— Exercise brief —
Please make sure what you return matches the listing below exactly, minus its pictures.

— Collected material —
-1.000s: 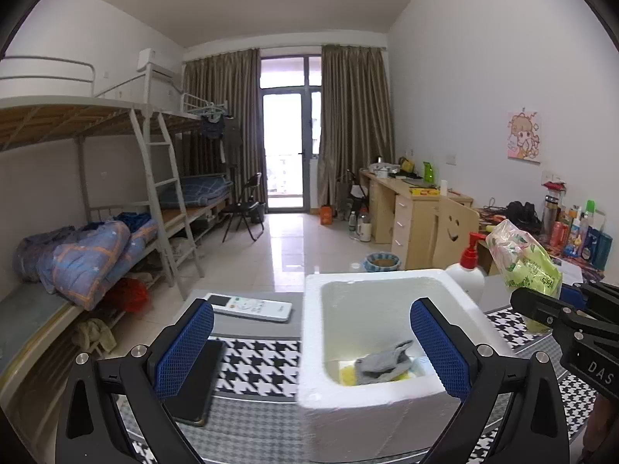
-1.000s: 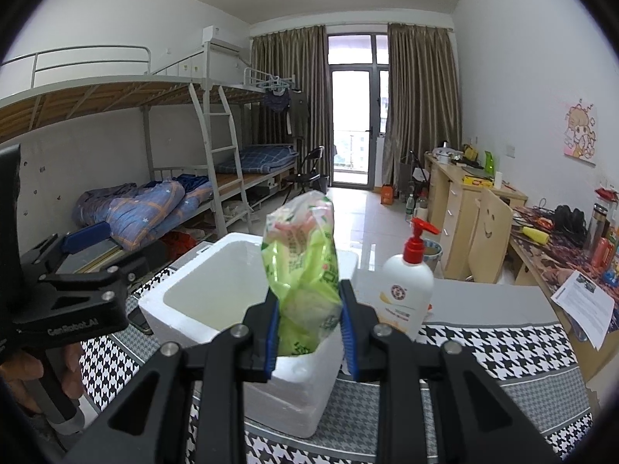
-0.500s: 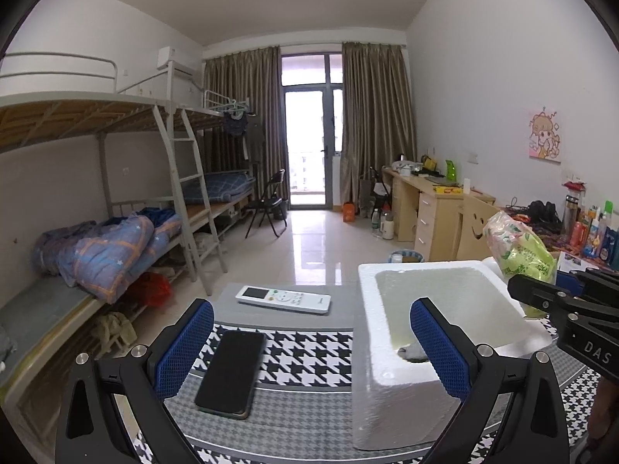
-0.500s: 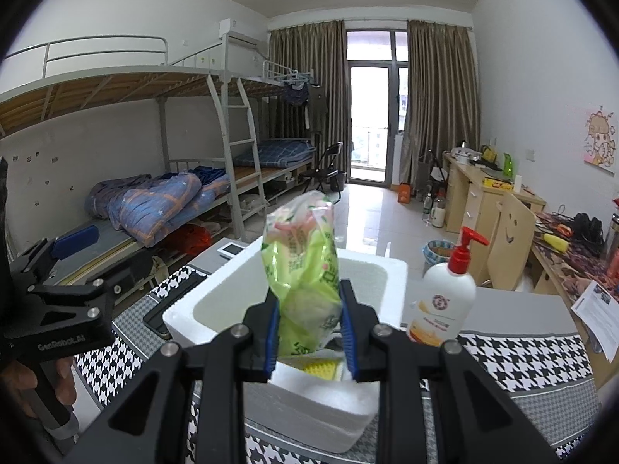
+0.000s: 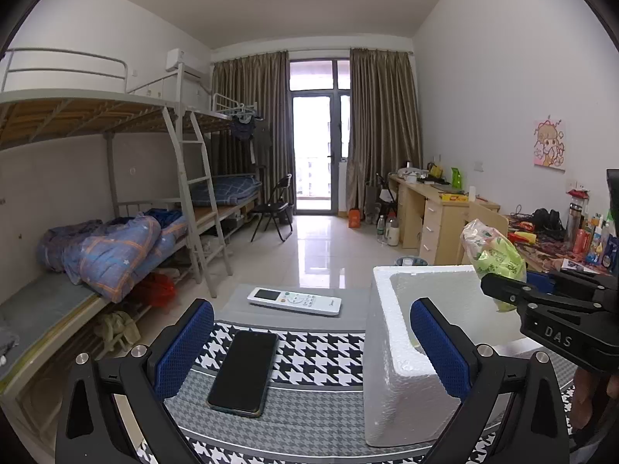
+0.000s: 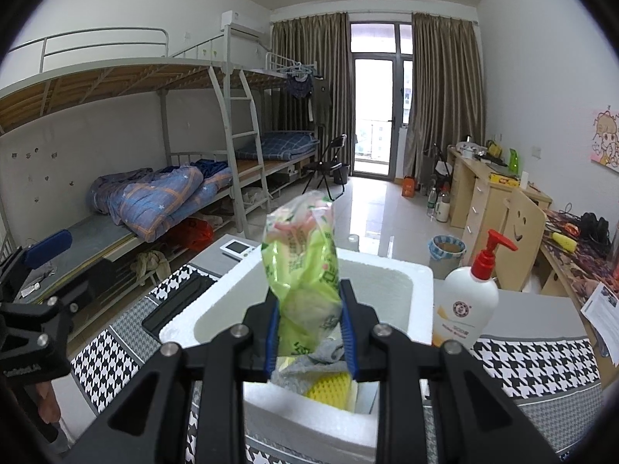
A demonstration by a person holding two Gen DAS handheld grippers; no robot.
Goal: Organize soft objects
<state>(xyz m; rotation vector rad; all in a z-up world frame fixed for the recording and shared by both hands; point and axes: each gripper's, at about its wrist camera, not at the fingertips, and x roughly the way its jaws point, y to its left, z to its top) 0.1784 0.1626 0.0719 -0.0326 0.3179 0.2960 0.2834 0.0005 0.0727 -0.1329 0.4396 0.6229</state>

— Task result —
-1.000s: 
-1.000s: 
-0.500s: 
-0.500s: 
+0.000s: 
+0.000s: 
A demonstration by a person holding two Gen DAS handheld grippers; no robot.
Goal: Organize soft objects
<state>(xyz m; rotation vector rad; all in a z-up world frame fixed for the recording and shared by both hands; point and axes: each gripper's, at about its wrist camera, not at the fingertips, and x roughly the way its jaws point, y to its left, z to its top) 0.1784 0.1626 0.0719 -0.0326 0.3179 0.2960 0.2834 0.0005 0.0727 -0.1329 0.4396 0.6229</state>

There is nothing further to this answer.